== What the exercise asks ==
Determine the number of lines in the listing below where the string "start" occurs; answer with the number alone.

== Dataset content ==
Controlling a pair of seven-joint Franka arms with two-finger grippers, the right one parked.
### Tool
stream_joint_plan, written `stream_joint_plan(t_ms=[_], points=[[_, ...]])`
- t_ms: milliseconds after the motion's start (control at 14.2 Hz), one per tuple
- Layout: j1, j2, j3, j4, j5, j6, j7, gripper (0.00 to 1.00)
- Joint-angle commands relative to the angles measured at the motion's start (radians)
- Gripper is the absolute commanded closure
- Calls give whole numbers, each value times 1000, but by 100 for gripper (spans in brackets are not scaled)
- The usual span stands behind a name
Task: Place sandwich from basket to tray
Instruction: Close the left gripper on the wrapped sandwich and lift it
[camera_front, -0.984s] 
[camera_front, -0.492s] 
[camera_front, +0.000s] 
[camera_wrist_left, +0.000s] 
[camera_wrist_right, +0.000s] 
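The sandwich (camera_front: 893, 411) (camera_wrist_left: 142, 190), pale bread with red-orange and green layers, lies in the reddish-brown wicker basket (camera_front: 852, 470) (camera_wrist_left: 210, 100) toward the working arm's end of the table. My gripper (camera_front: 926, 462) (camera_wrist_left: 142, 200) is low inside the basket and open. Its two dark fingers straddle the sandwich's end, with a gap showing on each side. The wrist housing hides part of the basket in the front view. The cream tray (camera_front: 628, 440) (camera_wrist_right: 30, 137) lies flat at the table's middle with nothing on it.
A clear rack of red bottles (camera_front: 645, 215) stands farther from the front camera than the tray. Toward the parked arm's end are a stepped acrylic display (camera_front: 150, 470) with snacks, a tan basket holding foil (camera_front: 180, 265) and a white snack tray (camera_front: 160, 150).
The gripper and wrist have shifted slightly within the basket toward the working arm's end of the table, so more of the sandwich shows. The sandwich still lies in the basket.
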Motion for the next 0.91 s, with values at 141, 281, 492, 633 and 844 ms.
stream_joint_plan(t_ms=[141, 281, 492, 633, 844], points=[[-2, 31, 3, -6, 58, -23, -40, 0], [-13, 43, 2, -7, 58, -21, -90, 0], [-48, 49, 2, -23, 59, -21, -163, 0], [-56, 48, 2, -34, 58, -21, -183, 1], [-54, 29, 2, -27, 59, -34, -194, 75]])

== Solution below ==
2